> _What you should do_
Repeat verbatim only the lines from the opening of the material below through the one that contains "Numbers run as".

> _Input data_

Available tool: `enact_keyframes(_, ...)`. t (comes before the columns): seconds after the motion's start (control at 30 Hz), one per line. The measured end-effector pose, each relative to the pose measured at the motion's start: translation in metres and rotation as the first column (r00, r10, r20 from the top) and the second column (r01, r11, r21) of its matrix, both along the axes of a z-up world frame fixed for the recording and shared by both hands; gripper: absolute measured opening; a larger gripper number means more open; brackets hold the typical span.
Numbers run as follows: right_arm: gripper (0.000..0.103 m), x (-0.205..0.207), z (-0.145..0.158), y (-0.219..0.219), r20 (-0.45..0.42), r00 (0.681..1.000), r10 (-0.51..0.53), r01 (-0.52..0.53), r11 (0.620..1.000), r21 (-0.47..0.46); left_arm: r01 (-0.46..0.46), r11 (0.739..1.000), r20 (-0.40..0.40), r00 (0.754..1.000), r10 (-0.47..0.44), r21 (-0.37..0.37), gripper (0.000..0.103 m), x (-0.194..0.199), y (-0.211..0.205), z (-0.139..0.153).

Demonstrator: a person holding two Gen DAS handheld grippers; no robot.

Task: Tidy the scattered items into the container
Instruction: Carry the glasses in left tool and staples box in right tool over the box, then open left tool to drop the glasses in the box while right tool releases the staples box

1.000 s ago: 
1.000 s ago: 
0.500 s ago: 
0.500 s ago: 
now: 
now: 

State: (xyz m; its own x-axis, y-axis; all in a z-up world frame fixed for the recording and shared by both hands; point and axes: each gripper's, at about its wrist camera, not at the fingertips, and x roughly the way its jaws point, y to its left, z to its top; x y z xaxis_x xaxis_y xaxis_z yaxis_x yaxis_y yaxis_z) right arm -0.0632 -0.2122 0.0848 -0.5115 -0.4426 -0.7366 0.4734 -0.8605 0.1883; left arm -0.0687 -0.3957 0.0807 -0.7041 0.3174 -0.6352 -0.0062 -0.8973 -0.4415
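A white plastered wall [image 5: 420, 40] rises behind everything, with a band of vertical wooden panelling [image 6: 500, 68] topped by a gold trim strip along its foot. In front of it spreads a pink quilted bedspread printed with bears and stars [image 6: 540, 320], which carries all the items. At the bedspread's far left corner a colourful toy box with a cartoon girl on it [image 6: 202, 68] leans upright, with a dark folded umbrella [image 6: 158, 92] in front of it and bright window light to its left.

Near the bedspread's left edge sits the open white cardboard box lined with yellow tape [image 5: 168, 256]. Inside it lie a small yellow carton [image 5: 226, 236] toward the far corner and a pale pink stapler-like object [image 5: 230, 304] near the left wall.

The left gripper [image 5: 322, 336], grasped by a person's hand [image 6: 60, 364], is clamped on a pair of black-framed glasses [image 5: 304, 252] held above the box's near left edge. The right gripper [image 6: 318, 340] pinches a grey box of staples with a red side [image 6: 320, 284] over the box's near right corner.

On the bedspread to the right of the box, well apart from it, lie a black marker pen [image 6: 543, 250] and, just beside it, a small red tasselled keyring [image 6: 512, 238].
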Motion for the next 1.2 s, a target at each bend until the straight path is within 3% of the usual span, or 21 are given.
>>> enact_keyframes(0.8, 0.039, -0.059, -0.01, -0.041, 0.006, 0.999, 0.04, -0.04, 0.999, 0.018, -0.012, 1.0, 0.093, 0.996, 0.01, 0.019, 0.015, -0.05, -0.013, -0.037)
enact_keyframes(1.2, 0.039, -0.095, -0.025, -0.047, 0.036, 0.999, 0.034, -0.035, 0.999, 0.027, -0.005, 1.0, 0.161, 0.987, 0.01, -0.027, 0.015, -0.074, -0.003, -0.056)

> _Result below_
Available tool: `enact_keyframes(_, ...)`. t (comes before the columns): seconds after the motion's start (control at 30 Hz), one per line. The measured end-effector pose, each relative to the pose measured at the motion's start: translation in metres and rotation as the first column (r00, r10, r20 from the top) and the second column (r01, r11, r21) of its matrix, both along the axes of a z-up world frame fixed for the recording and shared by both hands; gripper: absolute measured opening; a larger gripper number means more open; brackets hold the typical span.
Numbers run as follows: right_arm: gripper (0.000..0.103 m), x (-0.205..0.207), z (-0.145..0.158), y (-0.219..0.219), r20 (-0.45..0.42), r00 (0.681..1.000), r10 (-0.51..0.53), r01 (-0.52..0.53), r11 (0.620..1.000), r21 (-0.47..0.46); left_arm: r01 (-0.46..0.46), r11 (0.739..1.000), r20 (-0.40..0.40), r00 (0.754..1.000), r10 (-0.47..0.44), r21 (-0.37..0.37), gripper (0.000..0.103 m), x (-0.194..0.199), y (-0.211..0.205), z (-0.139..0.153).

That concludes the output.